Award-winning researcher, renowned international lecturer and author of "Runner's Heel Pain: Self-Diagnosis and Self-Treatment", Dr. Segler's expertise and novel approach as a board-certified podiatrist is now available via course instruction.
As an accomplished runner and World Championship Ironman triathlete competitor himself, the San Francisco based foot & ankle surgeon has a unique perspective on injuries. Dr. Segler understands how important prompt return to activity can be for a runner with foot or ankle problems. His sports medicine podiatry practice focuses on keeping runners out on the road and this course series sets out to show you how.
Dr. Segler completed a three year reconstructive foot and ankle surgical residency and is licensed to practice in multiple states with top ratings from all patients he works with. He is a nationally recognize expert in running injuries, biomechanics and has been recognized with awards for research in foot and ankle surgery from the California College of Podiatric Medicine, The American Podiatric Medical Association and the American College of Foot and Ankle Surgeons.
In his own words..."Why should you listen to me?"
There are three reasons why you should listen to me:
1. I am a runner.
Of all the reasons you might want to listen to me, this likely is the best: I am a runner.
I understand the runner’s mentality. I understand that some runners might “run too much” and get an overtraining injury. I also understand why. One year, I completed one marathon and four Ironman Triathlons. By just about any standard, this would be running too much. But I survived, and I enjoyed it—so I understand what it means to run and to enjoy it.
I do not think anyone should stop running instead of seeking the appropriate treatment necessary to relieve the pain. I do not believe that “You need to stop running” is a reasonable treatment plan. I believe most runners with heel pain can run, train, and heal, all at the same time.
2. I teach other doctors how to treat injured runners.
Several times a year, I’m invited to speak at conferences where doctors receive their annual continuing medical education. I’m often invited to speak on topics including running biomechanics, subtle fracture patterns of the foot and ankle, and the treatment of complicated running injuries. After speaking at these conferences, I realized that, if I could teach physicians (many of whom don’t like to treat runners) how to diagnose and treat subtle and complicated running injuries, I also could teach runners who have no formal medical education.
Believe it or not, in some ways, it’s easier to teach non-physicians how to diagnose and treat their own injuries, because non-medical runners don’t have all the biases that are built into physicians after many years of medical training and clinical experience. You, as a non- physician, are free of the constraints of looking at a condition and wondering how you are going to bill an insurance company for it. You also are able to evaluate your injuries without concerns about legal liability. Your thoughts will not be distracted by concerns about ordering diagnostic tests simply to mitigate liability.
I started teaching runners how to diagnose their own injuries by doing remote consultations for patients overseas. I would schedule a phone consultation or Skype consultation with these people, who did not have access to Western medical care. In some cases, they were patients who happened to be in European countries and who just wanted somebody who was an expert specifically on running injuries and biomechanics. Sometimes they were patients in Southeast Asia or the Middle East. After doing many remote consultations, I realized that, if I can talk people through diagnosing their own injuries during a phone conversation, it should be simple enough to help you understand how to do the same on your own. Those discussions became the basis for the book you’re reading now.
3. I have all the less-important stuff, like high-level surgical training, prestigious academic awards, board certification, and licenses in multiple states.
The longer I am in practice, the less I believe in certifications, qualifications, and third-party credentialing.

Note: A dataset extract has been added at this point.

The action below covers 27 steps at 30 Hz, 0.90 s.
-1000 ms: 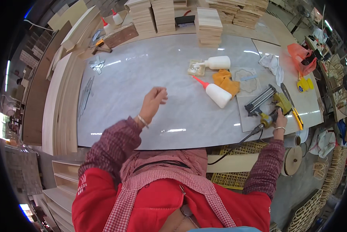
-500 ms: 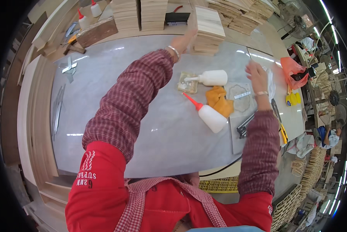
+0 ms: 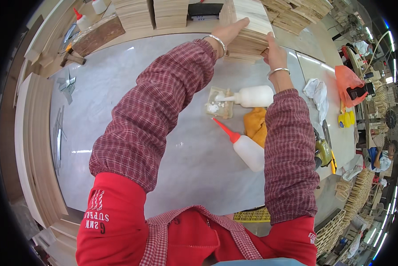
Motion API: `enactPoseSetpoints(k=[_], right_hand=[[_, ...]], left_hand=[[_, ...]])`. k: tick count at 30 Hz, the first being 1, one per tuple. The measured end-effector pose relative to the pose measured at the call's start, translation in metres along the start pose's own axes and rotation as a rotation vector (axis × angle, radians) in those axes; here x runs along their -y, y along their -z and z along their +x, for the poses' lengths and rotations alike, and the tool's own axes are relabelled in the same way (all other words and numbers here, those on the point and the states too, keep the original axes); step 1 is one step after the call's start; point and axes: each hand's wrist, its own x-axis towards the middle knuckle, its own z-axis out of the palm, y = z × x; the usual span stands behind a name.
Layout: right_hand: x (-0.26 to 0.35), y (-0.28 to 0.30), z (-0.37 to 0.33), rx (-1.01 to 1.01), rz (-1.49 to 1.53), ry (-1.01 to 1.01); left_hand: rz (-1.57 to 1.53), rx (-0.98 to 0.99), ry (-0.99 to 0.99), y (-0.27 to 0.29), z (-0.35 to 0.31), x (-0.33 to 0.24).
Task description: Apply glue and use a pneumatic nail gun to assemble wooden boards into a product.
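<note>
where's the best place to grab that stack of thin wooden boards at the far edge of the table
Judging by its pose, grip the stack of thin pale wooden boards by its two opposite sides, a hand on each. The left hand and right hand already bracket it this way; loose layers likely need squeezing together.

I have a single head view, worn high and looking steeply down over both outstretched arms onto the table (image 3: pixel 119 106). The fisheye bends the edges; the far stacks (image 3: pixel 252 26) sit near the top rim.
</note>
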Motion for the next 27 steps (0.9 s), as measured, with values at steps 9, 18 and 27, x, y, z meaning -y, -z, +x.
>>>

I actually believe that the least-important reason to listen to a physician is because of high-level credentials. I think that a focused interest in runners and experience as a runner are far more important. If, however, you happen to be one of those people who believe that third-party verification or credentials are the most-important factor, then you can rest assured that I have them. Here are some of mine:
I have a Doctor of Podiatric Medicine degree from the California College of Podiatric Medicine.
I completed a three-year surgical reconstructive foot and ankle surgery residency, resulting in board qualification status in forefoot surgery, rear-foot reconstructive surgery, and ankle surgery.
I am board-certified by the American Board of Podiatric Medicine.
I have been licensed to practice in five states and never had a single complaint against me, ever.
But above all else, I love running, understand runners and love helping them figure out how they can keep running...even when someone says you should stop.